Оказавшись на крыше, я быстро и привычно сдвигаю черепицу. В комнате девочек сегодня больше теней — я насчитываю целых пять. Я бросаю в комнату склянку с порошком и смотрю, как летучая пыль завивается облачками вокруг девочек и вокруг стражников, не разбирая, кто есть кто. Вскоре все они уснут, и я смогу сделать то, зачем пришла.
Я придумала способ решать, какую девочку унести. Я забираю их по порядку, сначала из первой кровати в ряду, потом из второй, и так далее. Это справедливо, а мне не приходится решать.
Вид этих девочек выбивает меня из колеи. Я рада, что стала сильной, но иногда хочется вспомнить, каково это — быть обычным человеком.

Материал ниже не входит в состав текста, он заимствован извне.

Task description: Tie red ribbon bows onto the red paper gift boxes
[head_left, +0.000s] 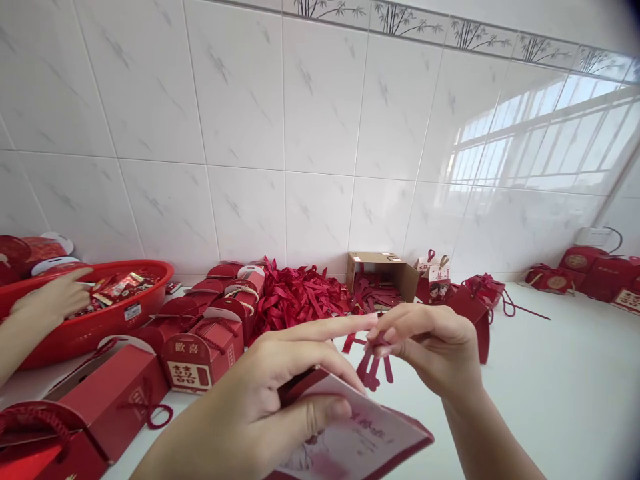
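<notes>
My left hand [250, 400] is closed on a white and pink printed gift box [370, 440] with dark red edges, thumb on the printed face and index finger stretched toward my other hand. That box is tilted low in the middle of the view. Just above it, my right hand [435, 340] pinches a dark red cut-out tag [373, 373] between thumb and fingertips. The tag hangs down beside the box, and its top is hidden by my fingers. Behind both hands lies a heap of crimson ribbons [300, 297].
At the left, another person's hand [55, 297] reaches into a red basin [120, 319] of wrapped sweets. Red gift boxes [203, 350] with cord handles crowd the left side. An open cardboard box [407, 277] holds dark red tags. More red boxes [610, 273] stand far right along the tiled wall.
</notes>
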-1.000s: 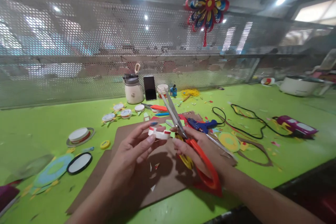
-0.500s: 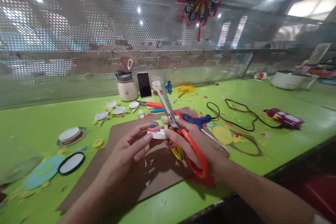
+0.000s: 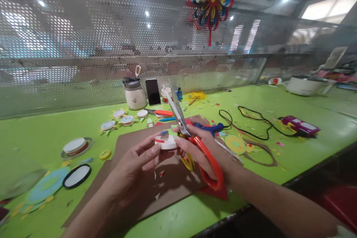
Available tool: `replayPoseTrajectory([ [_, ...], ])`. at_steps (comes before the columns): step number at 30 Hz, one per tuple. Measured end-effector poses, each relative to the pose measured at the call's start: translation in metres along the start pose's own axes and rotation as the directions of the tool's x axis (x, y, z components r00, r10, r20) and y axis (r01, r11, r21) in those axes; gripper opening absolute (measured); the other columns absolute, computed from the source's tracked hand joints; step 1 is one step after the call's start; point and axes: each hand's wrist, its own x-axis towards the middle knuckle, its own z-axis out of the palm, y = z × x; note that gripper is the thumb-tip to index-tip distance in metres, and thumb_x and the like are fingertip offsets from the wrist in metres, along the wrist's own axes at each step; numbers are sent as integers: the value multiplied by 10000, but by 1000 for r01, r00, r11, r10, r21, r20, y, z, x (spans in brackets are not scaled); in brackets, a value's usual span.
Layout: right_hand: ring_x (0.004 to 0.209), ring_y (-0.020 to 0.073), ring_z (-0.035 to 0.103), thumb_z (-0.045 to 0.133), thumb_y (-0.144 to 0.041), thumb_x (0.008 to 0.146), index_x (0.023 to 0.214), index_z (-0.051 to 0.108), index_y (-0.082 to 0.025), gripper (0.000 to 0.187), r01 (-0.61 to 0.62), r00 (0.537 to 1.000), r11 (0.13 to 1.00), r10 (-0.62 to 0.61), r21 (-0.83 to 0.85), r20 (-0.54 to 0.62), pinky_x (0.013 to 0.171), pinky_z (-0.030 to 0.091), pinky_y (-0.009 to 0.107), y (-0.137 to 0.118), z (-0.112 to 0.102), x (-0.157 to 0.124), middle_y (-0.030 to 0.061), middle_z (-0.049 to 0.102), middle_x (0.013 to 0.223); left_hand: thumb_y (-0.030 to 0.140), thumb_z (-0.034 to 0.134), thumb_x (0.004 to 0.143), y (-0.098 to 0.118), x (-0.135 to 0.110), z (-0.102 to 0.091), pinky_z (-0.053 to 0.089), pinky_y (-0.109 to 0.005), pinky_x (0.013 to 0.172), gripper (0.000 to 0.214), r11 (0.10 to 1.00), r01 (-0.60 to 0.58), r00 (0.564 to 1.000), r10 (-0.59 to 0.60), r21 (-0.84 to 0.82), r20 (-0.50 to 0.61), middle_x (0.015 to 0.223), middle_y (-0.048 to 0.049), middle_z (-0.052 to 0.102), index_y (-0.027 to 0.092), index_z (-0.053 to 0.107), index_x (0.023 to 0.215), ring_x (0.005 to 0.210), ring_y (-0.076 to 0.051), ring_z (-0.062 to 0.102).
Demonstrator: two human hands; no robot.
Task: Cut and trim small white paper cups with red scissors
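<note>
Between the fingertips of my left hand point(image 3: 139, 161) is a small white round disc point(image 3: 170, 142) with a short red strip on its rim. The fingers of my left hand are closed on its left side. My right hand point(image 3: 205, 147) is wrapped round a pair of scissors point(image 3: 210, 171) with a red-orange handle, the blades pointing up and away. Thumb and fingertips of that hand also touch the disc's right side. A yellow loop point(image 3: 189, 163) shows below my right fingers; whether it belongs to the scissors is unclear. Brown cardboard point(image 3: 139, 202) with paper scraps lies beneath both hands.
Left lie white discs point(image 3: 127, 119), a black-rimmed disc point(image 3: 77, 175) and a blue paper ring point(image 3: 48, 185). A kettle point(image 3: 135, 95) and phone point(image 3: 153, 92) stand behind. A blue glue gun point(image 3: 209, 128) and cabled purple device point(image 3: 301, 125) are right.
The white disc has turned and tilted slightly between my fingers, showing more of its upper face. My right hand keeps the scissors in nearly the same pose. The view has shifted slightly.
</note>
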Motion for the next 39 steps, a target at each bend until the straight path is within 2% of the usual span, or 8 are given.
replayPoseTrajectory([
  [6,719,142,582,689,-449,844,1092,646,-194,358,24,1000,999,-23,-24,19,694,496,279,7,1,4,4,617,802,73,757,733,6,3,-7,620,-298,690,398,991,-125,984,120,-36,-129,1060,-137,769,173,714,1116,955,-270,732],
  [9,693,139,583,688,-490,844,1119,621,-205,402,-111,993,990,108,85,42,637,483,256,14,1,-3,9,610,794,63,727,741,14,3,-14,626,-321,755,418,978,-197,965,180,-71,-191,997,-144,779,139,696,1151,944,-268,739],
  [13,691,148,589,601,-542,897,1188,588,-232,425,-182,959,961,127,207,251,637,479,271,28,-6,-21,22,606,799,69,737,713,23,3,-24,621,-284,779,400,942,-314,941,291,-123,-173,954,-135,784,104,713,1110,881,-253,753],
  [20,678,158,543,476,-614,926,1280,562,-194,555,54,881,994,-4,-92,473,589,436,280,40,-26,-27,66,603,858,104,675,797,28,6,-34,626,-280,775,111,914,-377,916,345,-148,-206,878,-128,792,102,766,860,830,-223,756],
  [28,569,120,461,534,-480,940,1146,672,-207,369,196,938,923,-78,-331,339,519,400,226,27,-24,-19,-4,562,680,83,680,812,30,9,-29,622,-285,827,82,911,-401,899,371,-98,-233,927,-133,788,93,760,823,857,-231,757],
  [31,533,121,470,526,-504,939,1157,673,-213,391,128,940,924,3,-361,341,512,403,243,26,-22,-19,-5,570,656,71,712,784,29,6,-25,629,-260,787,80,916,-396,902,376,-60,-213,927,-121,788,103,751,846,853,-236,759],
  [35,599,145,544,472,-628,924,1190,642,-213,521,-50,933,953,151,-298,327,521,409,249,33,-21,-21,45,633,753,7,683,771,28,4,-23,628,-239,764,391,911,-410,894,389,-55,-223,988,-112,785,142,706,1137,867,-225,760],
  [39,640,167,567,485,-655,906,1209,633,-215,554,-74,931,959,164,-273,326,559,432,277,42,-21,-23,66,655,785,30,650,808,29,5,-23,619,-284,831,445,909,-408,893,377,-90,-244,985,-124,782,127,656,1242,908,-238,753],
])
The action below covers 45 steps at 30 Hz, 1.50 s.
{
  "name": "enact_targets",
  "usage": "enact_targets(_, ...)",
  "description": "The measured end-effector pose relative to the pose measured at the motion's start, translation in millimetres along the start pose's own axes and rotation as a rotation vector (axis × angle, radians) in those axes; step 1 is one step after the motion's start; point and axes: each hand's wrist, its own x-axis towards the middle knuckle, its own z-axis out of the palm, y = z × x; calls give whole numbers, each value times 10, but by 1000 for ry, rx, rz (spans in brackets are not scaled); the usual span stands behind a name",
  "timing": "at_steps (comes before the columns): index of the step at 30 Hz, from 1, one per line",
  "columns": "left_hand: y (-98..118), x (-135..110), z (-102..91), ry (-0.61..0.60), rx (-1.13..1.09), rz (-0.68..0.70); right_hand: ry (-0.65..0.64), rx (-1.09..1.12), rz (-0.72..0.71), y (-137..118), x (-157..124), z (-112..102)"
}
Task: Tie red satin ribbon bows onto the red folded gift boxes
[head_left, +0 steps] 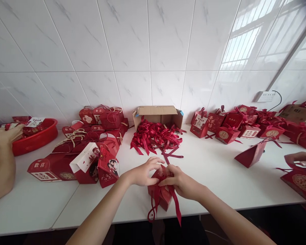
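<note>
A small red gift box [166,199] stands near the table's front edge, right before me. Red ribbon [176,207] crosses its top, and one tail hangs down past the table edge. A dark red cord loop [151,212] dangles at its left side. My left hand [146,173] curves over the box top from the left, with thumb and fingers at the ribbon. From the right, my right hand [177,180] pinches the ribbon on the box top. Exactly which strand each hand grips is partly hidden by the fingers.
Behind the box, a heap of red ribbons [156,136] spills from a cardboard box [158,110]. Red gift boxes [99,127] are piled at left, others [228,134] at right. Another person's arm [1,160] reaches into a red basin [33,144]; another person's hand [302,160] is far right.
</note>
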Motion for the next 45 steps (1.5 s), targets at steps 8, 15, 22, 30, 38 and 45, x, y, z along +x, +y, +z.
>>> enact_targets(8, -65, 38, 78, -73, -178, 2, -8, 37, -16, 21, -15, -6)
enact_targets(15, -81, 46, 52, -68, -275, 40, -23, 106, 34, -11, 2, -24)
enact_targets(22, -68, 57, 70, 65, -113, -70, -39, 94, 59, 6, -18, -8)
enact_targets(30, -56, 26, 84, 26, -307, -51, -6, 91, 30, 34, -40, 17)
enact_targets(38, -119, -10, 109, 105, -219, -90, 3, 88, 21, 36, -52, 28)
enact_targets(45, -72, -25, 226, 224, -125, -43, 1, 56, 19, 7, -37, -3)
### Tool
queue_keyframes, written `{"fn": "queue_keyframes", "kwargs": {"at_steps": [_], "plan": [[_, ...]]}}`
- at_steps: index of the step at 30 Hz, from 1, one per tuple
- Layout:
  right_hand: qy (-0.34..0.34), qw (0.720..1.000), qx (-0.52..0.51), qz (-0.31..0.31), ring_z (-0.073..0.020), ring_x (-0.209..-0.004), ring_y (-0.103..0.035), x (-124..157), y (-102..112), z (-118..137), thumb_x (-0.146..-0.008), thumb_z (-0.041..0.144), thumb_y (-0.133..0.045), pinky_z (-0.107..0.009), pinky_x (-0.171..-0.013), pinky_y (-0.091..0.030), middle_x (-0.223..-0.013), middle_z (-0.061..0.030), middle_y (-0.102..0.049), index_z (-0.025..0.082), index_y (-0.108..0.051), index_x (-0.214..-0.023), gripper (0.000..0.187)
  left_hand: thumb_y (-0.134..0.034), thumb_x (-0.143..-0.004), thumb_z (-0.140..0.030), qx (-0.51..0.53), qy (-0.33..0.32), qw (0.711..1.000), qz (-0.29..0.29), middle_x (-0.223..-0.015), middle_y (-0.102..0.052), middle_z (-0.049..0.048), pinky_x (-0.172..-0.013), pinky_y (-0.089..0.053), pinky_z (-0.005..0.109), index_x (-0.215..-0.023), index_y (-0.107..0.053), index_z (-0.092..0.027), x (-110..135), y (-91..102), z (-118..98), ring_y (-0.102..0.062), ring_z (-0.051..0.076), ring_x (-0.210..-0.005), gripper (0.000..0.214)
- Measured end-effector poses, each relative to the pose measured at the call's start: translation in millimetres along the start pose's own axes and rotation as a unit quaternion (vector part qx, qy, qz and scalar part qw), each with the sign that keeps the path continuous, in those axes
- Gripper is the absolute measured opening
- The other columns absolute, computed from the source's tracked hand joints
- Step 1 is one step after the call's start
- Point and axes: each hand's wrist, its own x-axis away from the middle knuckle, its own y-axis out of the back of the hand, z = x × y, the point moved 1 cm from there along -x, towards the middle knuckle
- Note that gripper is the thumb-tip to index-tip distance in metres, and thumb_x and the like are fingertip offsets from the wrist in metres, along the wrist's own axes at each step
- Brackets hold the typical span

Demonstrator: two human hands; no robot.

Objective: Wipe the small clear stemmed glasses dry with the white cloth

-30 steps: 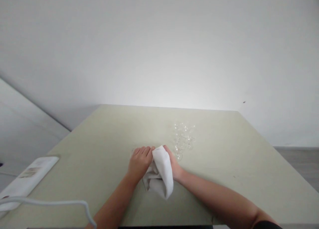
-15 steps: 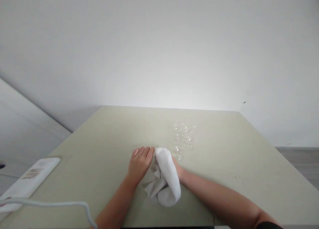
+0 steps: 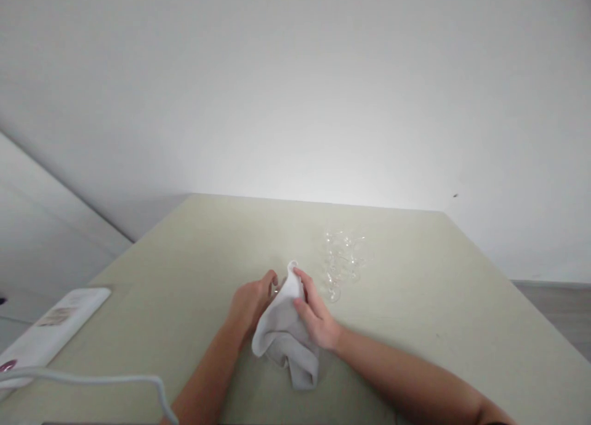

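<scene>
My right hand (image 3: 318, 317) is closed on a white cloth (image 3: 289, 317), thumb toward me and fingers behind. The cloth hangs in folds between my hands down toward the table. My left hand (image 3: 252, 302) is curled at the cloth's left side. A clear glass (image 3: 276, 291) shows as a small glint between its fingers and the cloth; most of it is hidden. Just beyond my right hand, several clear stemmed glasses (image 3: 340, 259) stand close together on the table. Their outlines are faint.
The pale green table (image 3: 207, 240) runs back to a white wall (image 3: 295, 105). At the left edge lies a white box or packet (image 3: 55, 326) with a printed picture. A grey-white cable (image 3: 92, 379) crosses the lower left corner.
My right hand has come round from behind the cloth to its near right side. The cloth has turned and now spreads lower and further left. My left hand has rotated, its fingers now curled inward.
</scene>
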Motion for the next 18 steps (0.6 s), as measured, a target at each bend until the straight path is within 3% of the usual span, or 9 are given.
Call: {"fn": "queue_keyframes", "kwargs": {"at_steps": [3, 7, 10, 13, 18], "plan": [[-0.045, 0.993, -0.109, -0.020, -0.0173, -0.105, -0.056, -6, -4, -12, -0.094, 0.031, -0.039, -0.033, -0.093, -0.045, -0.118, -0.0050, -0.056, 0.025, -0.038, -0.134, 0.041, -0.042, -0.092, -0.030, -0.015, -0.023, 0.999, -0.047, -0.069, -0.066, 0.0015, -0.056, -0.032, 0.027, -0.097, -0.053, -0.021, 1, 3.4, 4, -0.062, 0.019, -0.065, 0.014], [-0.069, 0.991, -0.112, -0.029, -0.0125, -0.070, -0.052, -9, -7, -22, -0.073, 0.030, -0.068, -0.024, -0.064, -0.043, -0.080, 0.0035, -0.056, 0.022, -0.051, -0.098, 0.031, -0.047, -0.091, -0.021, -0.039, -0.216, 0.966, -0.139, -0.073, -0.064, 0.0035, -0.068, -0.036, 0.031, -0.087, -0.055, -0.019, 7, 0.1, -2, -0.060, 0.019, -0.072, 0.009], [-0.070, 0.996, -0.061, -0.007, -0.0101, -0.061, -0.041, -8, -5, -16, -0.071, 0.025, -0.067, -0.023, -0.058, -0.037, -0.066, 0.0063, -0.048, 0.020, -0.048, -0.075, 0.020, -0.045, -0.092, -0.018, -0.050, -0.294, 0.932, -0.208, -0.074, -0.063, 0.0036, -0.069, -0.036, 0.032, -0.089, -0.057, -0.019, 12, -3.3, -9, -0.057, 0.019, -0.071, 0.013], [-0.077, 0.996, -0.035, 0.023, -0.0104, -0.060, -0.037, -6, -3, -8, -0.078, 0.025, -0.056, -0.024, -0.056, -0.034, -0.063, 0.0050, -0.043, 0.019, -0.046, -0.066, 0.016, -0.046, -0.092, -0.016, -0.068, -0.298, 0.921, -0.239, -0.074, -0.062, 0.0031, -0.068, -0.035, 0.033, -0.090, -0.058, -0.019, 13, -5.2, -13, -0.055, 0.018, -0.070, 0.012], [-0.089, 0.996, 0.010, 0.023, -0.0117, -0.056, -0.034, -8, -2, -4, -0.073, 0.021, -0.055, -0.026, -0.052, -0.030, -0.058, 0.0041, -0.040, 0.021, -0.041, -0.058, 0.020, -0.047, -0.091, -0.014, -0.061, -0.274, 0.933, -0.226, -0.070, -0.060, 0.0022, -0.066, -0.034, 0.032, -0.082, -0.056, -0.019, 10, -7.2, -12, -0.054, 0.017, -0.068, 0.013]]}}
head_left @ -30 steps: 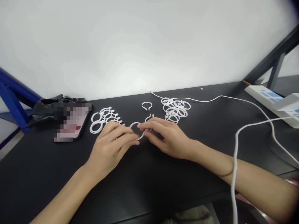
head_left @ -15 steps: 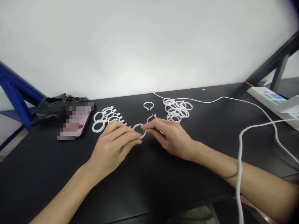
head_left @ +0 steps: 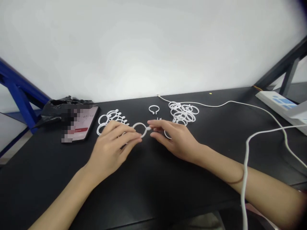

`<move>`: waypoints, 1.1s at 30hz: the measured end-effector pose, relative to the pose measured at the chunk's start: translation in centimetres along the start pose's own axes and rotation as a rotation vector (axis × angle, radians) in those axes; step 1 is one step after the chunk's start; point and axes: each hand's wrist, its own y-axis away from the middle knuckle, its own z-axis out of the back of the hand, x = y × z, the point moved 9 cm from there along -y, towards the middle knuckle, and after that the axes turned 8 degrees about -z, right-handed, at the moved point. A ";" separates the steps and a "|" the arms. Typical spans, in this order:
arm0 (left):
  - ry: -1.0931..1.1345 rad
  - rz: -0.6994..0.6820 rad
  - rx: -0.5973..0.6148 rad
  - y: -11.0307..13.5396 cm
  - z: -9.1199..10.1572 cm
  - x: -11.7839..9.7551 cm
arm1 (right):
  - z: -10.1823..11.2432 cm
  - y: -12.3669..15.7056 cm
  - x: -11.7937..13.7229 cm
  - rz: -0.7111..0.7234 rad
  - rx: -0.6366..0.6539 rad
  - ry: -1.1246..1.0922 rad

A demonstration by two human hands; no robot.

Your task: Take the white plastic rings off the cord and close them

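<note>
A white plastic ring (head_left: pixel 145 129) with a small tab is pinched between the thumb and fingers of my left hand (head_left: pixel 110 143). The tab points toward my right hand (head_left: pixel 177 137), whose thumb and fingertips are apart around it, with nothing gripped. Beyond my hands lies a loose split ring (head_left: pixel 153 106), its gap facing me. The two tips of another split ring (head_left: pixel 159 119) show behind my right fingers; most of it is hidden. Several tabbed rings (head_left: pixel 107 117) lie grouped on the left, partly covered by my left hand.
A tangled pile of white rings (head_left: pixel 183 113) is at the right. On the left are a phone (head_left: pixel 83 123), partly pixelated, and a black plastic bag (head_left: pixel 51 110). A white cable (head_left: pixel 247 159) crosses over my right forearm. A white device (head_left: pixel 278 100) stands at the far right.
My right fingers have let go of the ring and spread apart. My left hand still holds it, now with its tab showing. The view has shifted slightly.
</note>
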 end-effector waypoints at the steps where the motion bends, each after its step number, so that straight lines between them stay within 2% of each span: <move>1: -0.065 0.031 -0.006 0.3 0.4 0.8 | 0.1 -0.1 -0.4 -0.016 -0.003 0.056; 5: -0.392 0.198 0.004 2.4 2.4 5.3 | 0.1 -0.4 -1.6 -0.019 0.005 0.323; 8: -0.465 0.256 0.066 4.0 2.9 7.7 | -0.7 -0.3 -2.5 -0.029 0.071 0.439; 11: -0.438 0.258 0.189 5.1 2.0 8.7 | -1.3 -0.1 -3.1 -0.044 0.121 0.472; 16: -0.437 0.217 0.212 5.2 1.6 8.5 | -1.3 -0.2 -3.0 -0.033 0.108 0.460; 21: -0.417 0.311 0.181 4.0 1.9 8.0 | -0.3 -0.4 -1.6 0.002 0.030 0.368; 25: -0.191 0.267 0.059 1.9 1.4 4.9 | 0.2 -0.2 0.1 0.074 -0.035 0.294; 28: 0.025 0.298 0.064 1.1 -0.3 2.9 | 0.2 0.1 1.4 0.150 -0.062 0.268; 33: 0.219 0.448 0.075 1.4 -2.0 2.6 | -0.3 0.6 2.8 0.242 -0.060 0.261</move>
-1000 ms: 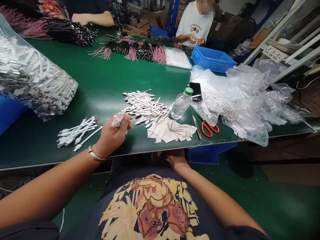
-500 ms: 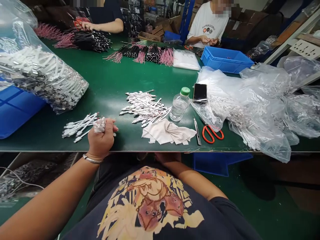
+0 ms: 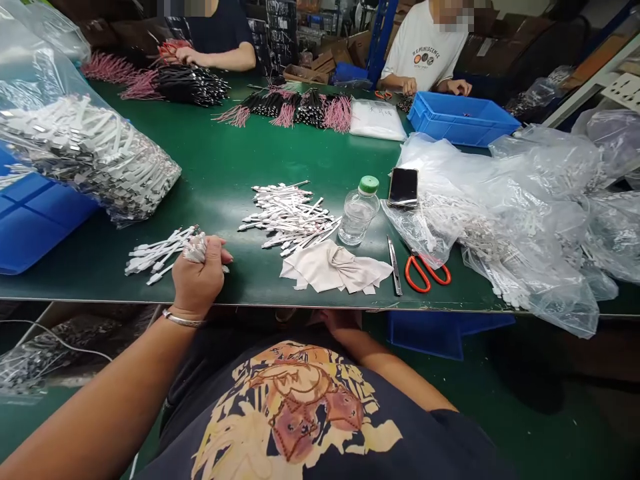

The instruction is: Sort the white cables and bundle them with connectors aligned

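My left hand (image 3: pixel 199 277) rests on the green table (image 3: pixel 215 167) near its front edge, closed in a fist round a bunch of short white cable pieces (image 3: pixel 195 247) whose ends stick out at the top. Just left of it lies a small pile of white cable pieces (image 3: pixel 156 254). A bigger heap of white cable pieces (image 3: pixel 290 215) lies in the middle. My right hand (image 3: pixel 336 320) sits below the table edge, mostly hidden, its fingers out of sight. A beige cloth (image 3: pixel 335 269) lies above it on the table.
A clear bottle with a green cap (image 3: pixel 359 213), a phone (image 3: pixel 403 187), tweezers (image 3: pixel 394 265) and orange scissors (image 3: pixel 427 273) lie right of centre. Plastic bags (image 3: pixel 520 213) fill the right, a big bag of parts (image 3: pixel 75 150) the left. Two people work across the table by a blue bin (image 3: pixel 463 119).
My left fist has drawn back with its bunch from near the middle heap to the small pile at the left. The view has tilted up slightly. My right hand stays under the edge.
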Motion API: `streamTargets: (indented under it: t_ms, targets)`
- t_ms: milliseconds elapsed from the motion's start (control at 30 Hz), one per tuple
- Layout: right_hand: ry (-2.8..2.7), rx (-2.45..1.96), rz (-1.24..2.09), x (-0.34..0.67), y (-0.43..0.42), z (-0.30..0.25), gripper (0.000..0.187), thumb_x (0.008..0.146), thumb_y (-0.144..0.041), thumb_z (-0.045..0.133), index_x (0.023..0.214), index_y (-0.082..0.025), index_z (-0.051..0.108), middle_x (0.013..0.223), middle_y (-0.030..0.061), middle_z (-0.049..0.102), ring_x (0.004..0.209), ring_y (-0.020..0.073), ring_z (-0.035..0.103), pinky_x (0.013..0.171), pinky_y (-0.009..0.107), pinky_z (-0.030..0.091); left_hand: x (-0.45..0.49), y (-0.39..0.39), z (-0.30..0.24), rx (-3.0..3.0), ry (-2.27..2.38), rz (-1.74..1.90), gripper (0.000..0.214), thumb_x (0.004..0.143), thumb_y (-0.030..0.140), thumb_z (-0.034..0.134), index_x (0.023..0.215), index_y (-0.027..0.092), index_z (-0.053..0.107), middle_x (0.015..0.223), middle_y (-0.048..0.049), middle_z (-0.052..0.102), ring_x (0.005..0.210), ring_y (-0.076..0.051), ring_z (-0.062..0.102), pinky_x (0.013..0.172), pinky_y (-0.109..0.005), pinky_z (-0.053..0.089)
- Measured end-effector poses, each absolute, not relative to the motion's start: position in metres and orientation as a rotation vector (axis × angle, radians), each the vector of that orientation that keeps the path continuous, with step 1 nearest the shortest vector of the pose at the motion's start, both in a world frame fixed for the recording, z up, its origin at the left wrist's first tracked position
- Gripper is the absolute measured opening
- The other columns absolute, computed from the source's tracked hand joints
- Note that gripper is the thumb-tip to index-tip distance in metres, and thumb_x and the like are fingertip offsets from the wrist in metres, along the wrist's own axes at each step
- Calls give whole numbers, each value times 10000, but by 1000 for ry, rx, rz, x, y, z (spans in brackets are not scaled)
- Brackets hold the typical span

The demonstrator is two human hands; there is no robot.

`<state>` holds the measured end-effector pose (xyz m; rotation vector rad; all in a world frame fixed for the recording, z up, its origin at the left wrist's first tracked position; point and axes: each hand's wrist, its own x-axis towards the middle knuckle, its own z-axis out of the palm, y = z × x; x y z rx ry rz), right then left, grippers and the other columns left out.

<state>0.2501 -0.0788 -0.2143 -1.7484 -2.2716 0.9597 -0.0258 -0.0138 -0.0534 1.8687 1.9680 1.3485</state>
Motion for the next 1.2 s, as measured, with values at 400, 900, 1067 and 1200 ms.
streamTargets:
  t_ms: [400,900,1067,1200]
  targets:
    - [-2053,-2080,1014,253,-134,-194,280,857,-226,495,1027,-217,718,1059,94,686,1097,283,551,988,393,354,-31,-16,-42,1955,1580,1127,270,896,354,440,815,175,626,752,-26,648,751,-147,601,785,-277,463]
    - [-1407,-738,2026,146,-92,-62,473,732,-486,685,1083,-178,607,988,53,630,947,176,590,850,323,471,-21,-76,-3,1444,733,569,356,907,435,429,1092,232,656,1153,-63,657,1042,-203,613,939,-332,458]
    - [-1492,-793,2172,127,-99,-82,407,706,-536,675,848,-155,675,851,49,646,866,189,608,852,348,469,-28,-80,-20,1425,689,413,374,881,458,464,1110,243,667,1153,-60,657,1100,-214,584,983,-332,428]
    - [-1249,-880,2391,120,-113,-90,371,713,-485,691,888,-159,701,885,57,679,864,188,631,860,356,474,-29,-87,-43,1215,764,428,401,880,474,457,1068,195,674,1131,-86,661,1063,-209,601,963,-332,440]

Жить обычной жизнью, не служить никакому делу, не идти на поводу у странных животных инстинктов…
И не бояться разоблачения, если мальчик у фонтана подарит тебе розу.
Забирая девочку из следующей по очереди койки, я замечаю, что на месте унесенных в прошлые ночи девочек уже лежат новые. Ни одной пустой койки. Я медлю на мгновение дольше, чем следует, и слышу, как внизу скрипит дверь. Дежурящие на улице стражники сменяются каждые два часа, и сейчас как раз время смены караула.
Повинуясь инстинктам, я стрелой вылетаю наружу.
Добравшись до деревьев за стеной, я раскрываю крылья и лечу домой, подставляя лицо ночному ветру. Ветер уносит мои страхи, и я уже почти не боюсь, что все мои старания спасти девочек Брайра и победить колдуна пропадут впустую.